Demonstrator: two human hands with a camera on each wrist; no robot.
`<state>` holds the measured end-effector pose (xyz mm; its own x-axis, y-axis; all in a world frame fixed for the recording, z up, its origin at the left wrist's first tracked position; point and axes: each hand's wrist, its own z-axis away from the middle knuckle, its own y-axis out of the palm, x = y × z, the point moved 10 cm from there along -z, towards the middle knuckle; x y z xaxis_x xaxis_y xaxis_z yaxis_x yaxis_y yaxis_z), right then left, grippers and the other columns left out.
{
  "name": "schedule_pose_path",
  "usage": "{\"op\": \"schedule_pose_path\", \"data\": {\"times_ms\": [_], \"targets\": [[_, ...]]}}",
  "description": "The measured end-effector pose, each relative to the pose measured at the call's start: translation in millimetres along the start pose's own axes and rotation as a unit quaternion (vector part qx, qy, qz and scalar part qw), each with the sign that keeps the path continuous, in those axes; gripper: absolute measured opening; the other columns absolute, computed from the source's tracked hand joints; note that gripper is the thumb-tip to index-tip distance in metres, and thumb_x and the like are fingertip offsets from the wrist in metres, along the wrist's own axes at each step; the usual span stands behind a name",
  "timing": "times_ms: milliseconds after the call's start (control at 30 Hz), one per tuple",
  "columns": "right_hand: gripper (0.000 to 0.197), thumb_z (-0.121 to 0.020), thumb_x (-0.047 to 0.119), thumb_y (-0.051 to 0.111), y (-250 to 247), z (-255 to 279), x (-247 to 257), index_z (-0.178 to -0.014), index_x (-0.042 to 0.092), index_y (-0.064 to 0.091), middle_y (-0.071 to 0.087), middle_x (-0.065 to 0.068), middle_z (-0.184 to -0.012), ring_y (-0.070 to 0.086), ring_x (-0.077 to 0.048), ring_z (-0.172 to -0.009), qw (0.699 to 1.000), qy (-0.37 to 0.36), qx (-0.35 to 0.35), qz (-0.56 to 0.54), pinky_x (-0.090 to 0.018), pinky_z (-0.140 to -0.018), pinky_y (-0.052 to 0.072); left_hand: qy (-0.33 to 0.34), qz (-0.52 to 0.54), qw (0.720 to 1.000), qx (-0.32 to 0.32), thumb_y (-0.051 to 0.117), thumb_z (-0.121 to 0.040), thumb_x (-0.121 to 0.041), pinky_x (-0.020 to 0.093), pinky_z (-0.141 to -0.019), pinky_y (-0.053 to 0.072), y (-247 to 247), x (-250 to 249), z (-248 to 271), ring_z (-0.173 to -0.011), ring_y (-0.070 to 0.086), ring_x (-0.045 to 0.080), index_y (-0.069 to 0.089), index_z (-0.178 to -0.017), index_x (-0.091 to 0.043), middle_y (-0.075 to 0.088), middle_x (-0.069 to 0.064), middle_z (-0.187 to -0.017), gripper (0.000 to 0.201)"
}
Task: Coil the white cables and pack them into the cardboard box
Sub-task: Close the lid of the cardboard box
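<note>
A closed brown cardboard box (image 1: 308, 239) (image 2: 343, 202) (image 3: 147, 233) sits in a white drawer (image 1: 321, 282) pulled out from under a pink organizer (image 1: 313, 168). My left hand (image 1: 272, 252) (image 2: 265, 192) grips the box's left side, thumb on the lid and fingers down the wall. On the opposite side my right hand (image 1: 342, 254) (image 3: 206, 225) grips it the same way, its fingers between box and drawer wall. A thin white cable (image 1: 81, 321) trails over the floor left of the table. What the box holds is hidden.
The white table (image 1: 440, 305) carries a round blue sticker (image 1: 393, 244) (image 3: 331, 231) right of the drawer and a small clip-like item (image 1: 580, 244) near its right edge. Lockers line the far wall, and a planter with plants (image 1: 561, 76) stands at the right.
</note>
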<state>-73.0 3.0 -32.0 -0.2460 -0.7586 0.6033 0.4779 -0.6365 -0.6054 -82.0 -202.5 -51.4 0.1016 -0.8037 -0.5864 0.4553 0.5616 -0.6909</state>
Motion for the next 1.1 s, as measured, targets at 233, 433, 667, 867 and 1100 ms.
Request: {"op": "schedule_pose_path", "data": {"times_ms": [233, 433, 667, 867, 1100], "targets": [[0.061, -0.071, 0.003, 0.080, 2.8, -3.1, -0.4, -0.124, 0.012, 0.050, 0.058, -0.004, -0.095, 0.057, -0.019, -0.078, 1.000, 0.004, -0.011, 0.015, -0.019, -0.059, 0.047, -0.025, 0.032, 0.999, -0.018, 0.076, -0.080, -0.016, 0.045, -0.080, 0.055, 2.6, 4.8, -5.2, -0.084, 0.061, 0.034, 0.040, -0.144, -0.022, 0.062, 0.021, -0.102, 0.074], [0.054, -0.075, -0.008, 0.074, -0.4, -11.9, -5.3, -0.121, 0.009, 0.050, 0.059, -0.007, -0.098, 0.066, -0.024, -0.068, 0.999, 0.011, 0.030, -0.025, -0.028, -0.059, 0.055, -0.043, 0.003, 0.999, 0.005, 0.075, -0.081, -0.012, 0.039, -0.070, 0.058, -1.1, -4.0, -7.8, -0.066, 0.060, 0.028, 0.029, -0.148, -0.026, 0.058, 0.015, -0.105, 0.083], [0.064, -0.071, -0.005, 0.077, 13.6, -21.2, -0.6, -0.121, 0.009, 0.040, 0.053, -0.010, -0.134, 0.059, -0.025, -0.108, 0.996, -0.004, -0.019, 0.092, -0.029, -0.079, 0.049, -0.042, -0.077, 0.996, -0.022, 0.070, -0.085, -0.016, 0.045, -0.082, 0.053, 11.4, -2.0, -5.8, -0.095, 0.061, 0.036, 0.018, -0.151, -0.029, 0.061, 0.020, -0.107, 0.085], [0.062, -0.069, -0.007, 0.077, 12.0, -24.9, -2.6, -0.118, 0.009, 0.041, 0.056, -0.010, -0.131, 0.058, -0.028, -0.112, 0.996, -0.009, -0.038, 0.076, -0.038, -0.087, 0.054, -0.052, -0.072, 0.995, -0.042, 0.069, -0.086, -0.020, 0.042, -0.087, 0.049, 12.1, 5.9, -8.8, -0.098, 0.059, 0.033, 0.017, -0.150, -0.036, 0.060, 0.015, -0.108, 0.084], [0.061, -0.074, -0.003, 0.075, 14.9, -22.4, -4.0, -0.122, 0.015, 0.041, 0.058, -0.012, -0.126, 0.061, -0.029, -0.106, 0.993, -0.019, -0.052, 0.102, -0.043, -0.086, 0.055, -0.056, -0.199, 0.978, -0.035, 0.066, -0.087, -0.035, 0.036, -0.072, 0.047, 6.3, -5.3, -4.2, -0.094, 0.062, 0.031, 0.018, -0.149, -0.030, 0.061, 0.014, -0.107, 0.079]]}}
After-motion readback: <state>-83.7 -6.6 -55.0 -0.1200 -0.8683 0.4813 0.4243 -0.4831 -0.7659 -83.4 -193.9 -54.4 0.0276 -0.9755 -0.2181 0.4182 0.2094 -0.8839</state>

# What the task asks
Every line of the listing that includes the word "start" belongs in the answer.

# Response box
  "description": "The measured end-effector pose, each relative to the pose measured at the call's start: translation in millimetres along the start pose's own axes and rotation as a unit quaternion (vector part qx, qy, qz and scalar part qw), each with the sign that keeps the path continuous, in those axes; gripper: absolute measured opening; the other columns absolute, computed from the source's tracked hand joints; note that gripper is the thumb-tip to index-tip distance in metres, and thumb_x and the like are fingertip offsets from the wrist in metres, along the wrist's own axes at each step; the usual span stands behind a name",
  "timing": "times_ms: milliseconds after the call's start (control at 30 Hz), one per tuple",

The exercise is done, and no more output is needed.